Наверное, нет в мире более странных отношений между государствами и народами, чем теперешние отношения Белоруссии и России. Из всех народов и президентов СНГ нет народа и президента, которые хуже относились бы к существующему в России строю, чем народ и президент Белоруссии. И одновременно — нет народа и президента, которые так бы стремились сохранить и упрочить связи с Россией и даже — объединиться с ней. Нет президента, который до такой степени был бы нелюбим в российских СМИ и подвергался бы в них таким нападкам. И нет президента, который позволял бы себе в такой мере вмешиваться в российские дела, угрожать Ельцину («мне — 40, а ему -80»), называть российское руководство «дерьмократами», высылать и даже арестовывать российских журналистов и разъезжать по российским регионам, везде ругая российскую политику. Отношения России и Белоруссии напоминают отношения в семье, где царят постоянные скандалы, но где вместе с этим люди предельно «центрированы» друг на друге и не могут представить себе жизни друг без друга. Какие же особенности наших государств и какие силы притяжения и отталкивания порождают эти странные отношения? Поискам ответа (или ответов) на данный вопрос и посвящена эта книга.
Стороной, вносящей наибольший вклад в «странность» российско-белорусских отношений, несомненно, является не Россия, а Белоруссия. У России, что вполне естественно в ситуации, возникшей после распада СССР, «сложные» отношения едва ли не со всеми ее соседями — бывшими «братскими народами». Но такие странные отношения у нее только с Белоруссией, и создали их прежде всего Белоруссия и ее президент, пользующийся поддержкой большинства населения своей страны, чье сознание и психику он, очевидно, воплощает.

У Белоруссии же, можно сказать, нет серьезных отношений ни с кем, кроме России. Белоруссия и ее президент полностью «центрированы» на России, с которой они и хотят объединяться, и не хотят объединяться, у которой они постоянно что-то просят или требуют и то — получают, то — не получают и обижаются и в делах которой они участвуют более активно, чем не только любая другая страна, но, пожалуй, и чем любой «субъект» Российской Федерации.

Такая «российскоцентричность» белорусского сознания имеет глубокие исторические корни.
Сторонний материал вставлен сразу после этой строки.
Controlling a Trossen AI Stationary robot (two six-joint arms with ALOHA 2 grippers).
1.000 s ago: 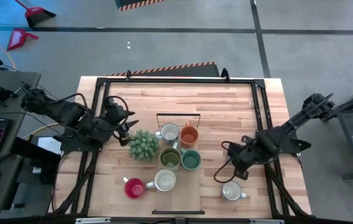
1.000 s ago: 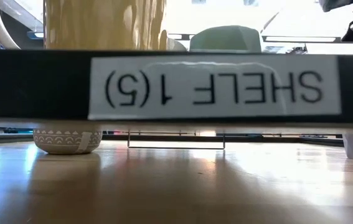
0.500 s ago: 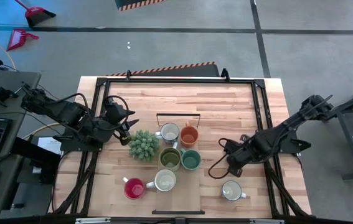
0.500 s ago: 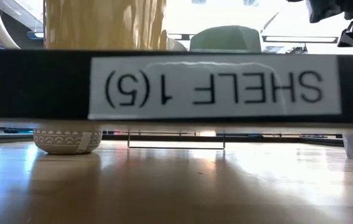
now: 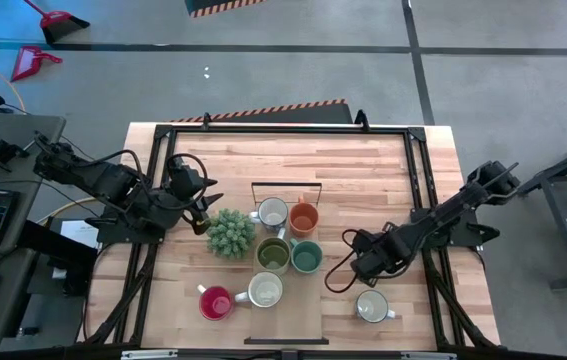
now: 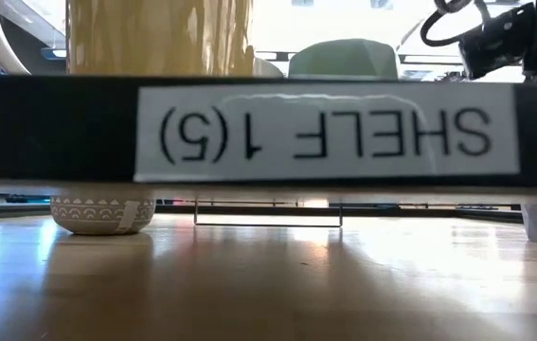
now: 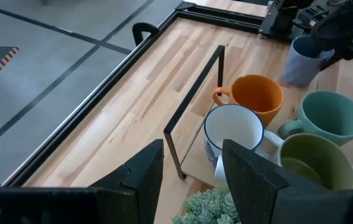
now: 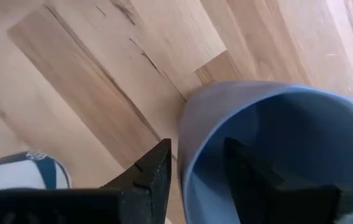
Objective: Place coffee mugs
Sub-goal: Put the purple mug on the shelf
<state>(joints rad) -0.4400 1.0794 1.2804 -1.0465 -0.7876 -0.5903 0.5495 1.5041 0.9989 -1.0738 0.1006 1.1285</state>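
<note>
High view: the right gripper (image 5: 361, 266) was seen low over the pale butcher-block wooden table (image 5: 363, 170), well right of the flat wooden shelf board (image 5: 285, 318) with its thin black wire frame. On or beside the board, a glossy orange ceramic mug (image 5: 304, 217), an olive green mug (image 5: 273, 255), a teal green mug (image 5: 306, 257), a red mug (image 5: 215, 302) and a cream-white mug (image 5: 264, 290) were grouped. Another cream-white mug (image 5: 371, 307) stood just beside the right arm's looped cable, which could be snagged. The left gripper (image 5: 203, 208) was parked by the spiky green potted plant (image 5: 230, 233). Low view: most was hidden by a black bar, and only the rounded base of a patterned white-grey mug (image 6: 102, 213) could be made out. Left wrist view: the left fingers were spread with nothing between them, and the smooth blue-grey ceramic mug (image 7: 297, 62) was seen upright on the table under the other arm. Right wrist view: the right fingers were parted, one outside and one inside the mug's thin rounded wall, with gaps on both sides, so nothing was clamped. Were the fingers closed off-centre or lifted too early, the slick glazed wall could probably be nudged and the mug tipped.
</note>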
Дело в том, что в СССР не было республики, менее готовой (прежде всего — культурно и психологически) к независимости, чем Белоруссия, на которую развал СССР в 1991 году, независимость, демократия и необходимость перехода к рынку буквально «с неба упали».

Из всех «титульных» народов советских республик белорусы, несомненно, обладали самым «смутным» и неразвитым национальным сознанием, лишь в меньшинстве и в небольшой степени ощущая себя особым народом, отличным от русских. (Исторические причины этой слабости национального самосознания в какой-то мере рассматриваются в статье В. Носевича и в очерке, сравнивающем факторы, влияющие на образование украинской и белорусской наций, в статье М. Нордберга и Т. Кузио.) Белорусский национализм, естественно, или пытается «превратить недостаток в достоинство», постулируя как особые качества белорусов умеренность, толерантность и т. д. (тезис, оспариваемый в статье Н. Ефимовой, показывающей, что это — скорее идеологическая конструкция, чем реальные черты белорусского характера), или переживает эту неразвитость как ущербность и болезнь. Однако ущербностью это является лишь для националистического сознания, для которого сильное национальное чувство и сознание своей уникальности — «норма». Реально такой «норме» не соответствует множество народов, и белорусы здесь — в одном ряду с шотландцами в Британии, каталонцами в Испании, австрийцами в отношении к немцам и т. д. — народами, которые, естественно, ничуть не хуже своих более соответствующих «идеальной модели» соседей («старших братьев»). Однако, хотя саму по себе относительную слабость национального самосознания также нельзя признать «ущербностью», как и его силу — особым достоинством, в специфической ситуации распада СССР она обернулась для белорусов большими трудностями и сделала постсоветское развитие Белоруссии особо болезненным.
Антисоветские движения, развалившие СССР, базировались на двух основаниях — социальном, имевшем наибольшее значение в России, и национальном, игравшем главную роль в нерусских республиках, где их сила была непосредственно связана со степенью развитости национального самосознания. И естественно, что в Белоруссии с ее неопределенным «полурусским» самосознанием антисоветизм был относительно слаб.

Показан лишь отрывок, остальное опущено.